Лунная дорожка счастья - страница 33
— Посмотрите-ка на это, — сказал он.
За деревом в каменном уступе была ниша, а в ней почти квадратной формы пещера в пятнадцать футов. Перед ней находилась ровная площадка, похожая на освещенное солнцем крыльцо. Барт внимательно посмотрел в глубину, а затем отодвинул жесткие ветви дерева так, чтобы Кристина смогла пройти. Утопая в мелком песке перед входом в пещеру стояли два старых кресла и стол, изъеденные песчаным ветром пустыни до какого-то странного серебристо-серого цвета. В консервной банке, наполовину засыпанной песком, еще сохранилась пара окурков-самокруток. Кристина с удивлением повернулась к Барту.
— Что?..
— Думаю, что мы нашли летний домик вашего дядюшки Сперджена, — он указал рукой на открывшийся перед ними пейзаж. — Трудно выбрать более удачное место.
Несмотря на то, что пещера была скрыта от глаз посторонних сверху монолитным каменным уступом, а с подножия холма кустарником и густой кроной дерева, из нее открывался прекрасный вид на всю долину и окружавшие ее горы. Внизу, под широкой крышей стояло ранчо Стоун Хаус, более похожее на иллюстрацию из исторической книги, чем когда либо; узкая проселочная дорога убегала от него в одном направлении, а с другой вливалась в шоссе, ведущее к Тауэр Рок. Овраг зеленой лентой пересекал всю долину.
— Это находится в пределах владений ранчо Стоун Хаус? — спросила Кристина.
Барт улыбнулся.
— Нет, ваша собственность кончается у подножия этого холма. Но это не остановило старину Сперджена, да и я не могу сказать, что обвинил бы его. У него определенно была любовь к красивым пейзажам, — Барт замолчал и стал изучать камни рядом с пещерой. — И к тому же, он не первый, кто использовал это место. Видите?
Кристина взглянула на камни. Одни из них были уложены друг на друга, а другие валялись в полном беспорядке.
— Когда-то — возможно сто, а может и тысячу лет назад, — сказал Барт, — индейцы построили стену у входа в эту пещеру, — и он указал на темное пятно на потолке. — Костер находился вот здесь: до сих пор видна копоть от него.
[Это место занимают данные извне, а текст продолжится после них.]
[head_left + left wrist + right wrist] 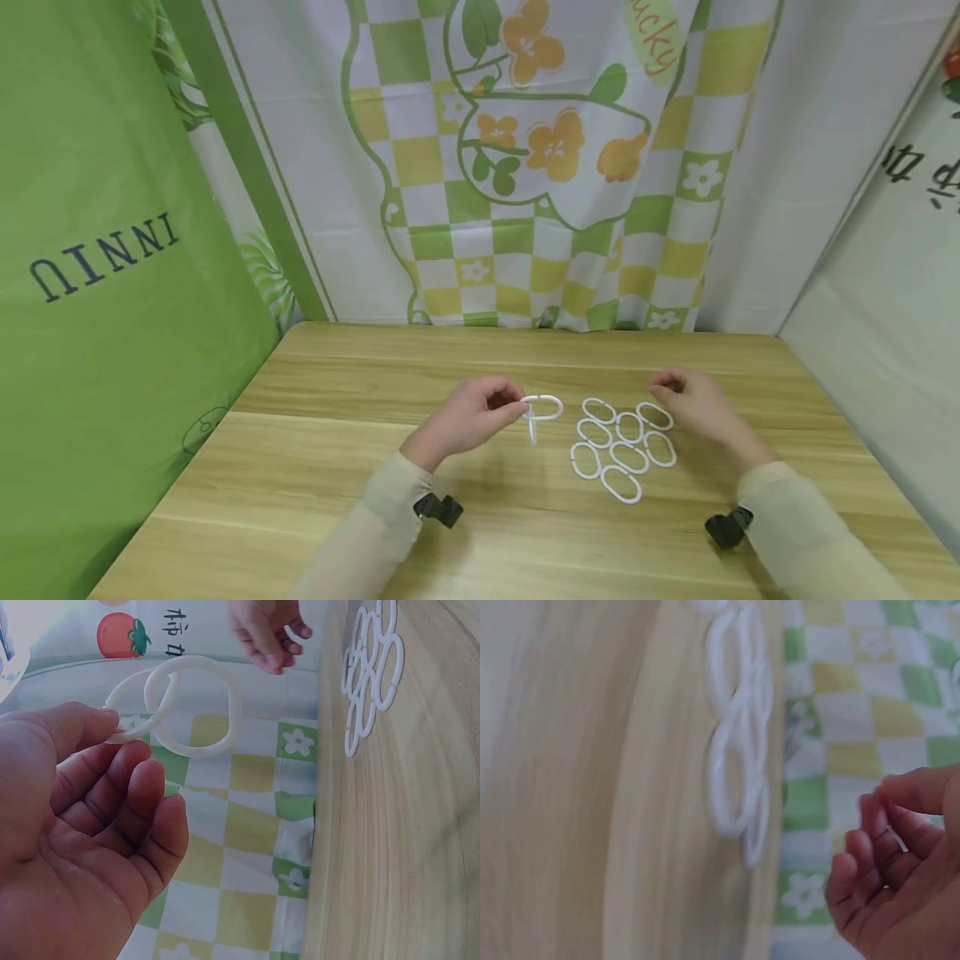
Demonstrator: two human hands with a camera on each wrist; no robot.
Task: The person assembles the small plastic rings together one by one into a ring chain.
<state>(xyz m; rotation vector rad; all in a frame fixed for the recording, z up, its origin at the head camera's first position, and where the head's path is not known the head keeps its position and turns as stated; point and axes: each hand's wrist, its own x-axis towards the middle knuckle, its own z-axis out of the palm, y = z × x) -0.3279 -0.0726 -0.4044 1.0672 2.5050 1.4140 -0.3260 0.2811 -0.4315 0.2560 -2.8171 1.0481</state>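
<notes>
My left hand (474, 417) is raised over the table and pinches a white oval plastic link (133, 735) between thumb and fingertips. A second white link (235, 712) is hooked through the pinched one; its far end is free. To the right of that hand, several more white links (628, 501) lie flat in a cluster on the table. My right hand (697, 406) is above the table at the cluster's far right side, its fingers loosely bent with nothing visible between them. The right wrist view is blurred, with that hand (907, 862) apart from the links.
The wooden table (300, 483) runs back to a checked, flowered curtain (487, 275). A green cloth (112, 358) hangs on the left side and a white one (885, 333) on the right. Each sleeve carries a small black wrist camera (438, 509).
</notes>
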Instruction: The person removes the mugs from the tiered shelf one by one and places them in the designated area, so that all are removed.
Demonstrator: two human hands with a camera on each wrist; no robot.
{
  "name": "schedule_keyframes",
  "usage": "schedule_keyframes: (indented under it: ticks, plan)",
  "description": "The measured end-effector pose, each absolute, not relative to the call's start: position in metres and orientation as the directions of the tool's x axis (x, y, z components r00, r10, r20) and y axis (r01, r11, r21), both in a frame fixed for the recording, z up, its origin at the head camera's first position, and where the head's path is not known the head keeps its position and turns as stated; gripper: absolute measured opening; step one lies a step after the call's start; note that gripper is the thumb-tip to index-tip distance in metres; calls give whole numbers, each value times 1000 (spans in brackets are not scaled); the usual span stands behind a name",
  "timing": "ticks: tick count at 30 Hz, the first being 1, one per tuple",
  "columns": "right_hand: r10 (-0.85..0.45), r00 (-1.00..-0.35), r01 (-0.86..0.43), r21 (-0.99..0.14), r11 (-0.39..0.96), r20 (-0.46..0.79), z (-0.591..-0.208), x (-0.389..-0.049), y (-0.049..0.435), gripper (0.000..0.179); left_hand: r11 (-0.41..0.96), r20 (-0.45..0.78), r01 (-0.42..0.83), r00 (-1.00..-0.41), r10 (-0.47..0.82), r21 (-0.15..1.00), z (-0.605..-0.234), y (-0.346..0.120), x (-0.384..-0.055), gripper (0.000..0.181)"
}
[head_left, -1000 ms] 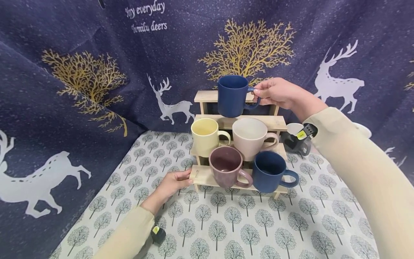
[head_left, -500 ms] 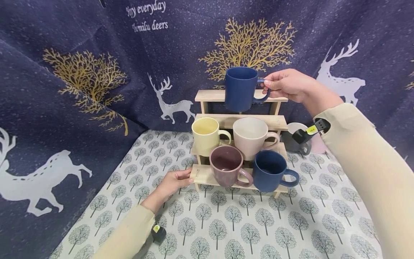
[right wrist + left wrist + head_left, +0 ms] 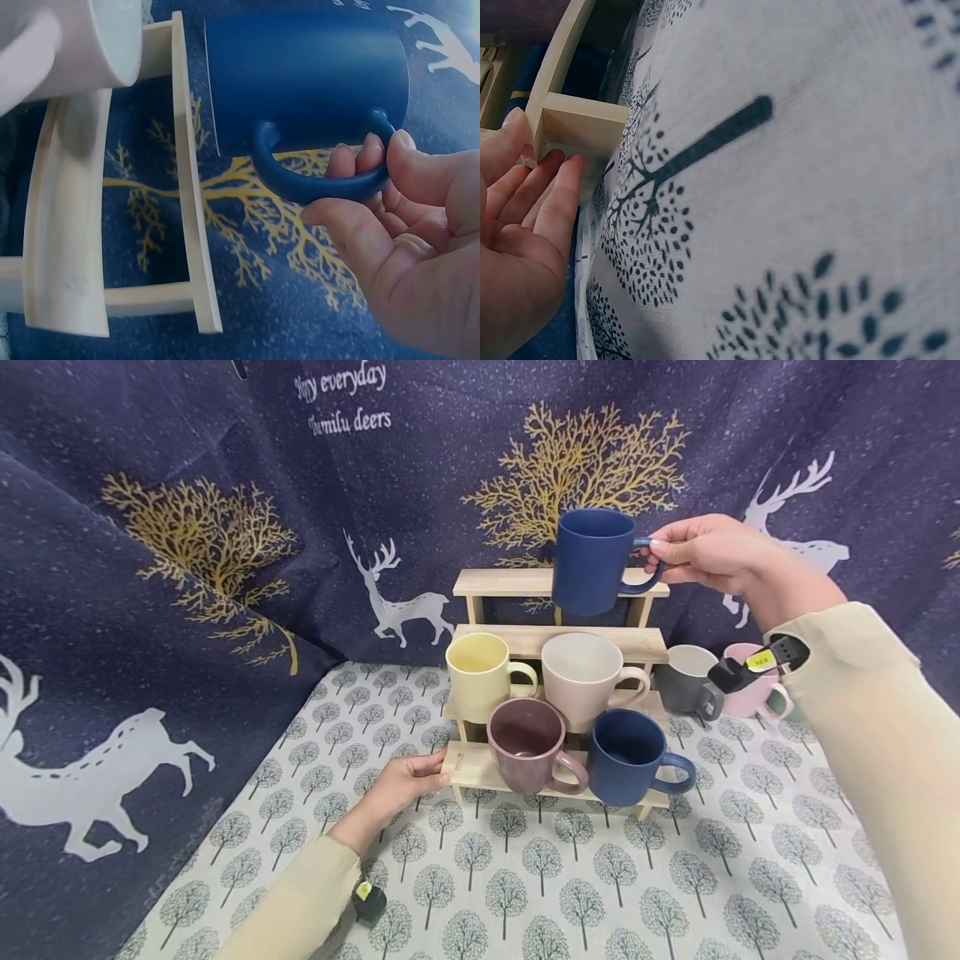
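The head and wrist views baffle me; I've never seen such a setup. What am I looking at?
There is no machine here, just a person's two bare hands. The widest picture comes from a head-worn camera; the others from one camera on each wrist. The right hand holds a blue mug by its handle, raised near the top shelf. The left hand holds the lowest shelf's end on a wooden stand. Four more mugs sit on it: yellow mug, pale pink mug, purple mug, second blue mug. Two others stand beside it on tree-print cloth.
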State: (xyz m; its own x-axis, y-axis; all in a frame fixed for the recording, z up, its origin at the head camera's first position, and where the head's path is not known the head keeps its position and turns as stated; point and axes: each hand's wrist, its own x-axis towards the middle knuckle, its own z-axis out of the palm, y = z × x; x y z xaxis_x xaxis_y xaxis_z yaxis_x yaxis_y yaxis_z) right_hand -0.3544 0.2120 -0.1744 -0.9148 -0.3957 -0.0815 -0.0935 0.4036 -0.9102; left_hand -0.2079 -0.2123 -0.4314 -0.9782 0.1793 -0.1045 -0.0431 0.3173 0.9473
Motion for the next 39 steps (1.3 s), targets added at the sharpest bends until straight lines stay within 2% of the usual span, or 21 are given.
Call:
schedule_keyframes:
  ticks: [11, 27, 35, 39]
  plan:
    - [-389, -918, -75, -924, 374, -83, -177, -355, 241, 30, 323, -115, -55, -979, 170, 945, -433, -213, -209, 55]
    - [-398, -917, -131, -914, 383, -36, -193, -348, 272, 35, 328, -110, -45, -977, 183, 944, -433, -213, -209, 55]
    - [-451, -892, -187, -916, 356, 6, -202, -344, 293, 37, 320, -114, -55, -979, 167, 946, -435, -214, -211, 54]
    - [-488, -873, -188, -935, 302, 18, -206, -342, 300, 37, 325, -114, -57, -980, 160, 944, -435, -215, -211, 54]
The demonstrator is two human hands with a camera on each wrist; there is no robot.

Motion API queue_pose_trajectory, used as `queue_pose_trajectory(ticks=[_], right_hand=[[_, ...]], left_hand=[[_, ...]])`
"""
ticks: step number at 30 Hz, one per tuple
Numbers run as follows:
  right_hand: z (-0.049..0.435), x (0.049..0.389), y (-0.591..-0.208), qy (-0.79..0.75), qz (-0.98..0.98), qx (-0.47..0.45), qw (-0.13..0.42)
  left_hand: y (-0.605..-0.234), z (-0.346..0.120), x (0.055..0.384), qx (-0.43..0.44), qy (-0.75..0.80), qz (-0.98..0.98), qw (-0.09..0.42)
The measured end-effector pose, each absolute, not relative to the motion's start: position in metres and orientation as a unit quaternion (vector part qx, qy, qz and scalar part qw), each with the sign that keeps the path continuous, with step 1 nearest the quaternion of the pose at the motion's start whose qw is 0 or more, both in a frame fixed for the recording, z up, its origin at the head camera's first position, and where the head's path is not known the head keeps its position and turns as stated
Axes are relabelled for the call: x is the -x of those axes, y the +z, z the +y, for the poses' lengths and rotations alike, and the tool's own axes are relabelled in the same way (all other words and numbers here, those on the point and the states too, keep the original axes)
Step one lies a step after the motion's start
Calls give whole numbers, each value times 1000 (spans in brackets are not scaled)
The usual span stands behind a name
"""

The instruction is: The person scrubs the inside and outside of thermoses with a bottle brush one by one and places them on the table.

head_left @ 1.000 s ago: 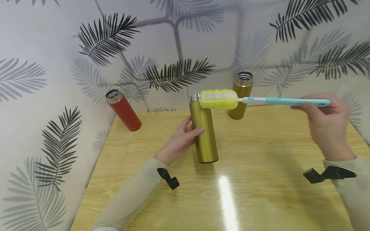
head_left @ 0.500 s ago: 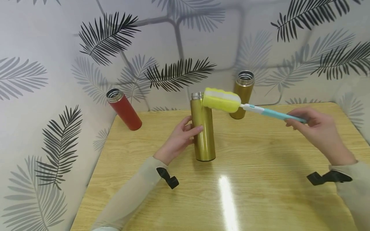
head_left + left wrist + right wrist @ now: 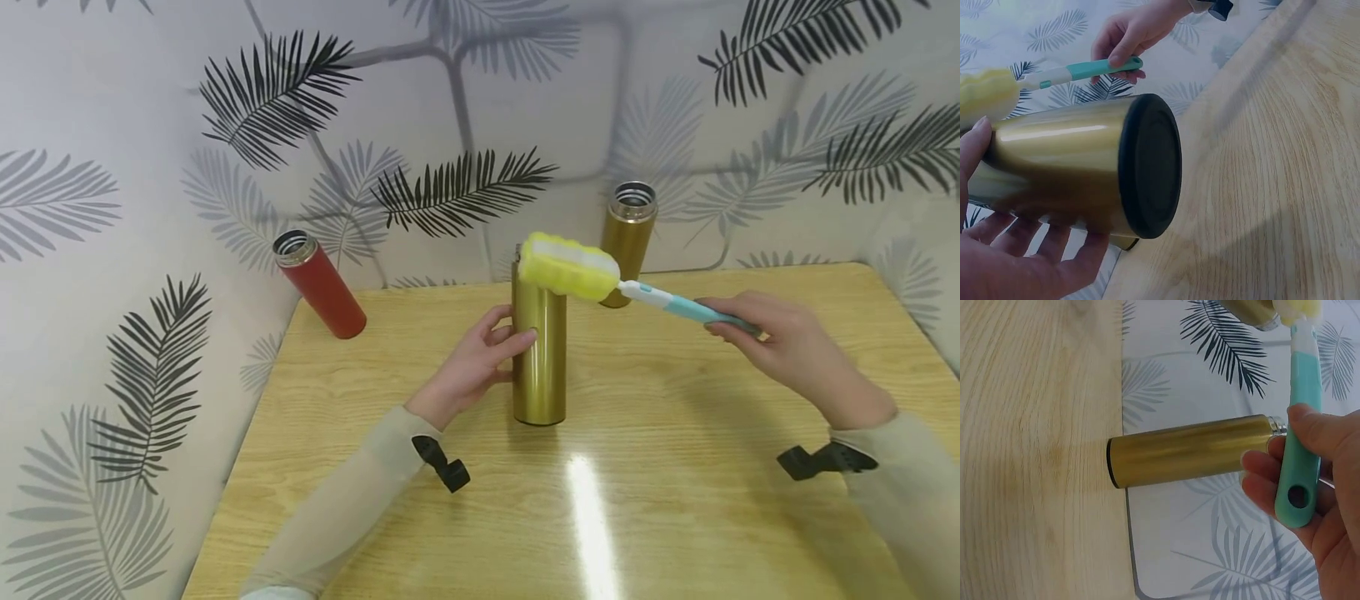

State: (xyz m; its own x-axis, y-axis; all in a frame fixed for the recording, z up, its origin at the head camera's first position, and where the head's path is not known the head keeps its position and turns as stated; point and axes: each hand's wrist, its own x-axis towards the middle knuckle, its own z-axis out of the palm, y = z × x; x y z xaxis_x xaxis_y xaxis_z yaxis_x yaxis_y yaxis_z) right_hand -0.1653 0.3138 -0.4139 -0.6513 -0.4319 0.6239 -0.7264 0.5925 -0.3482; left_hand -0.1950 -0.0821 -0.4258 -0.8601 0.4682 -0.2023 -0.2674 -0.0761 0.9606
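My left hand (image 3: pixel 474 360) grips a gold thermos bottle (image 3: pixel 543 358), fingers around one side and thumb across its front. The bottle stands nearly upright in the head view; its black base (image 3: pixel 1157 165) shows in the left wrist view. My right hand (image 3: pixel 783 346) pinches the teal handle (image 3: pixel 1304 378) of a bottle brush near its end. The brush's yellow and white sponge head (image 3: pixel 573 268) overlaps the bottle's upper end in the head view, hiding most of its steel neck. The handle slopes down to the right from there.
A red thermos bottle (image 3: pixel 322 287), lidless, stands at the table's back left. Behind the sponge is a second gold thermos bottle (image 3: pixel 630 237), also lidless, near the back edge. A leaf-patterned wall covering (image 3: pixel 375 100) rises behind the wooden table (image 3: pixel 420 517).
My right hand has moved left and down, tilting the brush handle from level to sloping. The gripped gold bottle has shifted slightly right and straightened.
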Motion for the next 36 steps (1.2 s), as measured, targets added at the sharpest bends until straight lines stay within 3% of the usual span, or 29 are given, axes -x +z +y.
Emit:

Воображение Кристины тотчас нарисовало ей одетых в оленьи шкуры людей: возвращающихся с охоты мужчин, женщин, готовящих еду возле костра, и голых резвящихся повсюду ребятишек.
Барт все еще продолжал исследовать пещеру.
— Наскальные рисунки, — сказал он из глубины. — Они потускнели, но все еще различимы.
Кристина принялась внимательно и осторожно разглядывать странные стилизованные изображения людей с треугольными головами, более реалистичное изображение оленя, дикого барана, рептилий и изображение человеческой руки, ярко вычерченное черным и красным пигментами. Она приложила к изображению свою руку и обнаружила, что рука почти идеально с ним совпадает. Ее затрясло от волнения.
— Жутко, не правда ли? — тихо спросил Барт. — Они кажутся реальными. Как будто прошлое протягивает вам свою руку.
Кристина с улыбкой обернулась к нему.
— Именно это я и почувствовала. А что это были за индейцы?
— До того, как в 1880 году с востока пришли Чемегуевы, здесь жили Серрано. Очень интересный народ, с самобытной культурой, с огромной жизненной энергией, отважные, но в большинстве своем добрые и миролюбивые.
— А что с ними произошло? Остался ли кто-нибудь из них сейчас?
— Немного. В основном в резервациях Моронго, Сан-Мануэль и в их окрестностях. Индейцы были уничтожены, как единое племя, когда пришли белые. Некоторые были убиты, другие умерли от болезней, которые несли с собой бледнолицые, третьи — от того, что пришлось покинуть родную землю. Два их родственных племени Алликлик и Ваньум были уничтожены полностью.
— Вы словно восхищаетесь индейцами.
Он взглянул на поросшую цветами долину.
— Я уважаю людей, которые живут вместе с землей, которые используют ее дары гуманно и умеренно. Я видел своими глазами, как наша так называемая «цивилизация» разрушила культуру индейцев. В Неваде, когда я был еще ребенком, наше ранчо находилось по соседству с резервацией Паюте. Я проводил там много времени, особенно после смерти отца. Старейшина племени как бы усыновил меня. Бледнолицые никогда высоко не ценили Паюте из-за того, что они мало понимали в природе «вещей». Но у них было множество иных ценностей, которые мы — в лучшем случае — способны только изучать.